Herding Cats (a.k.a., Leading Worship, Vol. I)

Every three weeks, I stand in front of a group of people and play my guitar just badly enough to make them want to sing loudly and drown it out. It's called leading worship, and I'm glad that I have a team of instrumentalists and singers with whom to share the blame for anything and everything that goes wrong. (Notice that I did not say if anything goes wrong.)

The first obstacle to overcome is choosing which songs to include in the worship service. Between centuries-old hymns, decades-old folk tunes, and what's-happenin'-now entertainment-as-praise pop songs, there's a huge number of choices...and you're bound to get it wrong.
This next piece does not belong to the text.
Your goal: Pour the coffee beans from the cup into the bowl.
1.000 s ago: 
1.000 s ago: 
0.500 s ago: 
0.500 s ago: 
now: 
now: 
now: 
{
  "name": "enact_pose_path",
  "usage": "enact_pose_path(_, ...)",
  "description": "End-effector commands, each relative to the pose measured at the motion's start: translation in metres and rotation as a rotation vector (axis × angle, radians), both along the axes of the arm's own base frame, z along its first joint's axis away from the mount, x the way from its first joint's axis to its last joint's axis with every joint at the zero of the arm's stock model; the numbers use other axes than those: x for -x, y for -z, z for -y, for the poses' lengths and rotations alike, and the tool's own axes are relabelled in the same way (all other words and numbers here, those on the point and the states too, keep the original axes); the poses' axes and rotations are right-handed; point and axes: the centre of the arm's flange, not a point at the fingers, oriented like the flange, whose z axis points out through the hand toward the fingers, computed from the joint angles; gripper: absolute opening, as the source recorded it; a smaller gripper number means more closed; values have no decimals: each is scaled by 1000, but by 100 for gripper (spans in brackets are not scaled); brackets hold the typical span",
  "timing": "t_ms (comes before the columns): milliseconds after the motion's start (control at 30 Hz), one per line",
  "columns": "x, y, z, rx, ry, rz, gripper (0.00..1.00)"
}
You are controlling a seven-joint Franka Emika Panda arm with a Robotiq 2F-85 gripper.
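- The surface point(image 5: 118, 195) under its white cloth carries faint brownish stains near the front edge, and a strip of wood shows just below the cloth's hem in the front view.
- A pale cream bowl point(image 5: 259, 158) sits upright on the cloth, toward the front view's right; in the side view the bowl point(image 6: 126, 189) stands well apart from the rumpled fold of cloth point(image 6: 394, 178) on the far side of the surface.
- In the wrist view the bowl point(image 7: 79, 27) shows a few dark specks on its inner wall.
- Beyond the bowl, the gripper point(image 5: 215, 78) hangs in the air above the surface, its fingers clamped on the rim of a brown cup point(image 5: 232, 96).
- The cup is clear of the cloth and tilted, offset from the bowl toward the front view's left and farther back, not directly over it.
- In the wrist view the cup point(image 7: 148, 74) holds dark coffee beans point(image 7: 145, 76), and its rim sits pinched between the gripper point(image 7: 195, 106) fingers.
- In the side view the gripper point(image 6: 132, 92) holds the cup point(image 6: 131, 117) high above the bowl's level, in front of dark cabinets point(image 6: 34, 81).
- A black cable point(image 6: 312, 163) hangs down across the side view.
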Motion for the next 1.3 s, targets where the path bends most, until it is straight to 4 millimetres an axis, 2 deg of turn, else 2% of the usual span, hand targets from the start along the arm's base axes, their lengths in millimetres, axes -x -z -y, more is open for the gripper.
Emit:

Not wrong as in "that song didn't really fit the thematic thrust of the service," but wrong as in "that song was too <fill in the blank from the following list: boring, fast, slow, old, unfamiliar, loud, soft, charismatic, fundamentalist, new-age, Calvinist, Armenian, post-trib, pre-trib, amillenial, fattening>." You see, there are a lot of opinions out there in the pews, and as with any classic compromise, you will always have those who are dissatisfied. As a matter of fact, as compromise involves nobody getting exactly what they want, everybody will be miffed at something or other.
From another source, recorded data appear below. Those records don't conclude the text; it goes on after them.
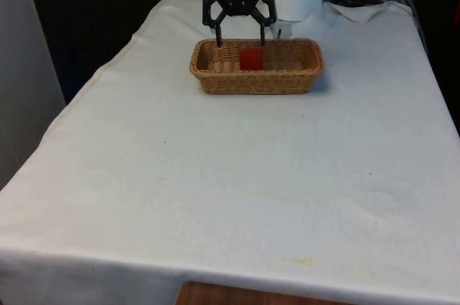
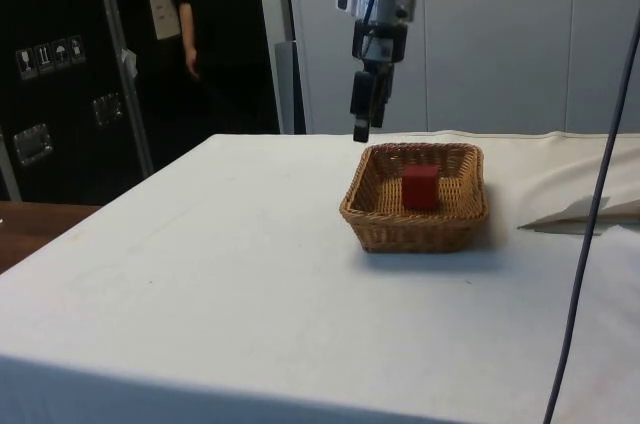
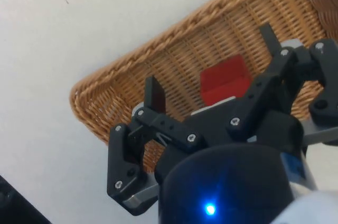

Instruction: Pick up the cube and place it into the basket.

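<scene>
The red cube (image 1: 251,59) lies on the floor of the wicker basket (image 1: 256,83), roughly in the middle of it, resting free with no finger touching it. In the side view the cube (image 2: 421,187) stands upright inside the basket (image 2: 413,225), its top about level with the rim.

The black gripper (image 1: 241,44) hangs above the basket's far rim with its fingers spread wide apart and nothing between them. In the front view the two fingertips straddle the cube from above, one towards the front view's left and one just to its right, both higher than the cube. The side view puts the gripper (image 2: 361,132) over the far edge of the basket, clearly above the rim and apart from the cube. In the wrist view the cube (image 3: 224,78) sits between the spread fingers (image 3: 155,95), below the gripper (image 3: 211,60), on the woven floor of the basket (image 3: 127,81).

The basket stands on the white tablecloth (image 1: 230,175) near the table's far end.
</scene>
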Available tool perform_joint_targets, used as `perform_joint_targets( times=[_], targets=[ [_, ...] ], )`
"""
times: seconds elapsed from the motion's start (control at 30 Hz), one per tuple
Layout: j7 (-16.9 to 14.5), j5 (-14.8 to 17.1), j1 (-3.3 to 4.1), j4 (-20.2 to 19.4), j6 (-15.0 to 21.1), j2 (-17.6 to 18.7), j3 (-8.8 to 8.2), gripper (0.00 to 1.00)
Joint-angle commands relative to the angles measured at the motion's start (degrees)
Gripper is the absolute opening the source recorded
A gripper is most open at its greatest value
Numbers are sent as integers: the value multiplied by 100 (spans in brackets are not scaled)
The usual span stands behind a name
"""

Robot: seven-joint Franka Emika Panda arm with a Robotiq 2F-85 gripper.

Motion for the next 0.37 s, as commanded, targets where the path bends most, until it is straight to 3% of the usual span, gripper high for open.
perform_joint_targets(
  times=[0.0, 0.07, 0.1, 0.33],
  targets=[
    [132, -143, -6, 69, 23, 109, -6, 100],
    [6, 0, 6, 46, 0, 17, 6, 100],
    [132, -138, -6, 115, 23, 126, 6, 100],
    [69, -34, 11, 286, 6, 212, 34, 100]
  ],
)
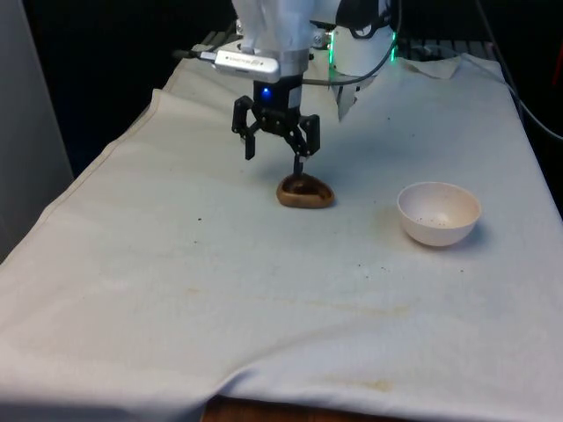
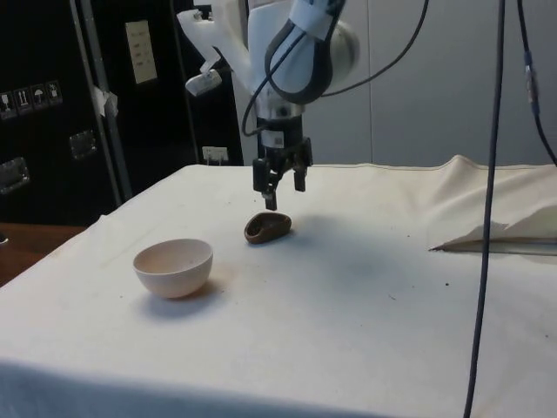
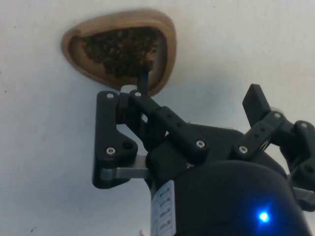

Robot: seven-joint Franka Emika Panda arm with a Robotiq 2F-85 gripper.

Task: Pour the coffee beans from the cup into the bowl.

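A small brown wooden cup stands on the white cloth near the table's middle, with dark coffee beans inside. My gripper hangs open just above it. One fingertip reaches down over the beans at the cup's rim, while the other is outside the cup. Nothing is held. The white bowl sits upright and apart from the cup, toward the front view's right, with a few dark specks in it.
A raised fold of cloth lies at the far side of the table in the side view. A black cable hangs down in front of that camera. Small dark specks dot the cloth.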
Ahhh...ministry for the Master...

Wednesday, November 5, 2008

Broadway Bound Disney

When Beloved and I saw the stage production of Lion King, we found it to be visually and aurally exciting. The theatrics and puppetry and singing and costuming were all overwhelmingly impressive. However, unlike in the animated feature the show's based on, there was no emotional attachment to any of the characters whatsoever.
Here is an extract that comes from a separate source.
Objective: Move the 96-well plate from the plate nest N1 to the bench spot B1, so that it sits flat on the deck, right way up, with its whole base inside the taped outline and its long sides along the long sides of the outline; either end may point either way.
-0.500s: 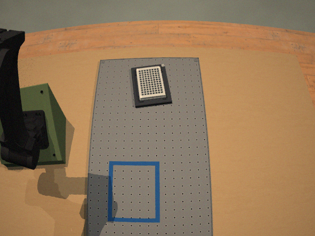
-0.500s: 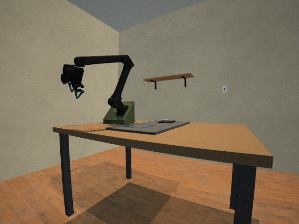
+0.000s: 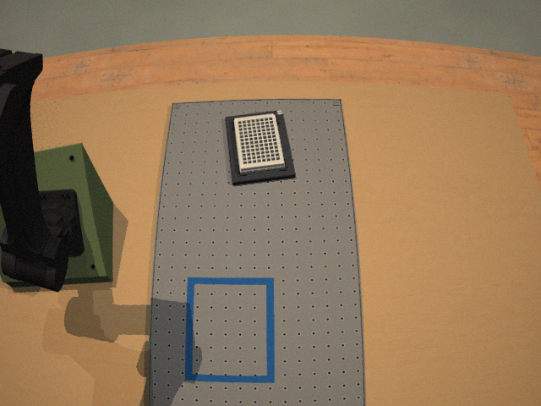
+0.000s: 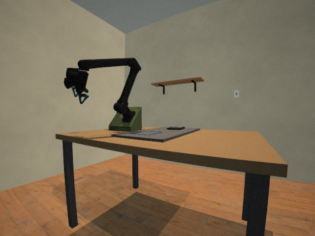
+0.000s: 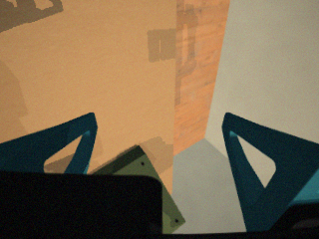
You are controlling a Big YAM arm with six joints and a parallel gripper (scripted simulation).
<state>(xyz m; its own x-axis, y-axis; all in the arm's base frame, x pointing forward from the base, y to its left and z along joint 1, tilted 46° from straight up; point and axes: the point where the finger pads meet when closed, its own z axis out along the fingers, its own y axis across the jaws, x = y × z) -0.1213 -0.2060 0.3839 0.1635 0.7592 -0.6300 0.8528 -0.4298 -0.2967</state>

With that insight in my back pocket, a friend of mine told me that she's planning to travel to NYC to see The Little Mermaid on stage. It was then that it struck me:

Is there any length to which The Disney Corporation will not go in its parasitic conquest of its own successes?

"Oooh...Beauty & the Beast was a big money-maker as a stage production. What else can we cannibalize for profit?" Lion King. Mary Poppins. Little Mermaid...

What's next? Old Yeller: The Musical!

"Gimme the gun, Ma, gimme the gun. Gotta shoot that dog, no matter what he done. He's growlin' at my brother! He's foamin' at the mouth! Gimme that gun, gotta send 'im down south!"